The listing that follows is to be output in full and without change.

-- Opening Marker --

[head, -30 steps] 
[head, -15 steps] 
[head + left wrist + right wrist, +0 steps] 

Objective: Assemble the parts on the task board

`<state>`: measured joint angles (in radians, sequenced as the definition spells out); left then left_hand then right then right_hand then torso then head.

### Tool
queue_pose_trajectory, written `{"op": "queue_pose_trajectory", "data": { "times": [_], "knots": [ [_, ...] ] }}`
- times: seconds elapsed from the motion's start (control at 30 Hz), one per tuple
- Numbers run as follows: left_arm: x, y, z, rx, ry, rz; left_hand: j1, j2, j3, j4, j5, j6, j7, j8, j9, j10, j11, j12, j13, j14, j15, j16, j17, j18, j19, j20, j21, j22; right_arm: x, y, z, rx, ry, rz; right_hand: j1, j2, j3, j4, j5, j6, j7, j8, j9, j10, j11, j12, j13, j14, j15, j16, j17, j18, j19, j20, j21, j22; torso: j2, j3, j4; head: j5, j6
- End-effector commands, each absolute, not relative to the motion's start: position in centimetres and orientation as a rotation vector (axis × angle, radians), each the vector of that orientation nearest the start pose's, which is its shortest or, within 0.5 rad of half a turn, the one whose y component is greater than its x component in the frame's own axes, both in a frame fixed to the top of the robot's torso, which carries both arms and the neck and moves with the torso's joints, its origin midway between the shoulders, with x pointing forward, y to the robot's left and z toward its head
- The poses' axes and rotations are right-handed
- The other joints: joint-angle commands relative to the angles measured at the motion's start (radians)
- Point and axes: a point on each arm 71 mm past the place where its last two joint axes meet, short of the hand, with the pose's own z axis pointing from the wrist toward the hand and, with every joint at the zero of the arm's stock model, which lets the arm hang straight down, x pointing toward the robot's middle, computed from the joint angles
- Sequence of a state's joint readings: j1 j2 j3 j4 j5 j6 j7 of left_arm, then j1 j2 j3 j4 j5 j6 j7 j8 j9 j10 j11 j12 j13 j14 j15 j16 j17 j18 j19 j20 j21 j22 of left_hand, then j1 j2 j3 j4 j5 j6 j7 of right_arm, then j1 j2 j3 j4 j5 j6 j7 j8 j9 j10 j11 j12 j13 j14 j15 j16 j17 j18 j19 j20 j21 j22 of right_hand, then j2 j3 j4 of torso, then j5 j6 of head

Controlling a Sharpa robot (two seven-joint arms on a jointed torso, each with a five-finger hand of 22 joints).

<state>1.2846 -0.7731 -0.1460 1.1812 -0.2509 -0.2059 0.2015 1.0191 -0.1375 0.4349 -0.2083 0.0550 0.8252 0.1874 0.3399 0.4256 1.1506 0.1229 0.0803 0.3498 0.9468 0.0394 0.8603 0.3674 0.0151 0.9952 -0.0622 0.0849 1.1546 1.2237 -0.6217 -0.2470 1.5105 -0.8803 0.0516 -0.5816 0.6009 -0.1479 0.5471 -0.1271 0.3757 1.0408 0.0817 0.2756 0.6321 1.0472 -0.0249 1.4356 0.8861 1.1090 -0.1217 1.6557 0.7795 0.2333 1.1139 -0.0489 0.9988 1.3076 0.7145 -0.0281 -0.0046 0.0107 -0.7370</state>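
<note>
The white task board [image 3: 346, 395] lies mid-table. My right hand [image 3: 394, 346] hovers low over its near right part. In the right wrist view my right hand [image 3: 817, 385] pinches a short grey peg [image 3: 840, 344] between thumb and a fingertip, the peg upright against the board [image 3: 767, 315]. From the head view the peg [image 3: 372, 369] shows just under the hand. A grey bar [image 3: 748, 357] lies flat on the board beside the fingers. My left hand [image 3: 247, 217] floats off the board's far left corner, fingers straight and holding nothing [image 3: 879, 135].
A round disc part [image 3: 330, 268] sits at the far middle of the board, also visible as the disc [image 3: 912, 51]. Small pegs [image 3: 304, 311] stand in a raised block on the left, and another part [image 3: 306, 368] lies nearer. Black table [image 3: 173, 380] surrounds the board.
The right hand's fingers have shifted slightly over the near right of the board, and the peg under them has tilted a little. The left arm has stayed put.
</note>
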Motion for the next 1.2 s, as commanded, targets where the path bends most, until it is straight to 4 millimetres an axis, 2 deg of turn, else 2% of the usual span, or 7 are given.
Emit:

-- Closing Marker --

_Solution_:
[head, -30 steps] 
[head, -15 steps] 
[head + left wrist + right wrist, +0 steps] 

Objective: Assemble the parts on the task board

`<state>`: measured joint angles (in radians, sequenced as the definition spells out); left then left_hand then right then right_hand then torso then head.

### Tool
queue_pose_trajectory, written `{"op": "queue_pose_trajectory", "data": { "times": [_], "knots": [ [_, ...] ] }}`
- times: seconds elapsed from the motion's start (control at 30 Hz), one per tuple
- Numbers run as follows: left_arm: x, y, z, rx, ry, rz; left_hand: j1, j2, j3, j4, j5, j6, j7, j8, j9, j10, j11, j12, j13, j14, j15, j16, j17, j18, j19, j20, j21, j22; right_arm: x, y, z, rx, ry, rz; right_hand: j1, j2, j3, j4, j5, j6, j7, j8, j9, j10, j11, j12, j13, j14, j15, j16, j17, j18, j19, j20, j21, j22; torso: j2, j3, j4; head: j5, j6
- End-effector commands, each absolute, not relative to the motion's start: position in centimetres and orientation as a rotation vector (axis × angle, radians), each the vector of that orientation nearest the start pose's, which is its shortest or, within 0.5 rad of half a turn, the one whose y component is greater than its x component in the frame's own axes, both in a frame fixed to the top of the robot's torso, which carries both arms and the neck and moves with the torso's joints, its origin midway between the shoulders, with x pointing forward, y to the robot's left and z toward its head
- The poses' axes and rotations are right-handed
- The other joints: joint-angle commands relative to the angles measured at the motion's start (radians)
- Point and axes: a point on each arm 71 mm past the place where its last two joint axes meet, short of the hand, with the pose's own z axis pointing from the wrist toward the hand and, with every joint at the zero of the arm's stock model, which lets the arm hang straight down, x pointing toward the robot's middle, computed from the joint angles
- Sequence of a state's joint readings: j1 j2 j3 j4 j5 j6 j7 of left_arm, then j1 j2 j3 j4 j5 j6 j7 j8 j9 j10 j11 j12 j13 j14 j15 j16 j17 j18 j19 j20 j21 j22 of left_hand, then j1 j2 j3 j4 j5 j6 j7 of right_arm, then j1 j2 j3 j4 j5 j6 j7 j8 j9 j10 j11 j12 j13 j14 j15 j16 j17 j18 j19 j20 j21 j22 of right_hand, then j2 j3 j4 of torso, then j5 j6 of head

Controlling a Sharpa robot (two seven-joint arms on a jointed torso, each with a five-finger hand of 22 joints).

<state>1.2846 -0.7731 -0.1460 1.1812 -0.2509 -0.2059 0.2015 1.0191 -0.1375 0.4349 -0.2083 0.0550 0.8252 0.1874 0.3399 0.4256 1.1506 0.1229 0.0803 0.3498 0.9468 0.0394 0.8603 0.3674 0.0151 0.9952 -0.0622 0.0849 1.1546 1.2237 -0.6217 -0.2470 1.5105 -0.8803 0.0516 -0.5816 0.6009 -0.1479 0.5471 -0.1271 0.3757 1.0408 0.0817 0.2756 0.6321 1.0472 -0.0249 1.4356 0.8861 1.1090 -0.1217 1.6557 0.7795 0.2333 1.1139 -0.0489 0.9988 1.3076 0.7145 -0.0281 -0.0046 0.0107 -0.7370</state>
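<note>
The white task board [image 3: 346, 395] lies mid-table. My right hand [image 3: 394, 346] hovers low over its near right part. In the right wrist view my right hand [image 3: 817, 385] pinches a short grey peg [image 3: 840, 344] between thumb and a fingertip, the peg upright against the board [image 3: 767, 315]. From the head view the peg [image 3: 372, 369] shows just under the hand. A grey bar [image 3: 748, 357] lies flat on the board beside the fingers. My left hand [image 3: 247, 217] floats off the board's far left corner, fingers straight and holding nothing [image 3: 879, 135].
A round disc part [image 3: 330, 268] sits at the far middle of the board, also visible as the disc [image 3: 912, 51]. Small pegs [image 3: 304, 311] stand in a raised block on the left, and another part [image 3: 306, 368] lies nearer. Black table [image 3: 173, 380] surrounds the board.
The right hand's fingers have shifted slightly over the near right of the board, and the peg under them has tilted a little. The left arm has stayed put.
</note>
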Motion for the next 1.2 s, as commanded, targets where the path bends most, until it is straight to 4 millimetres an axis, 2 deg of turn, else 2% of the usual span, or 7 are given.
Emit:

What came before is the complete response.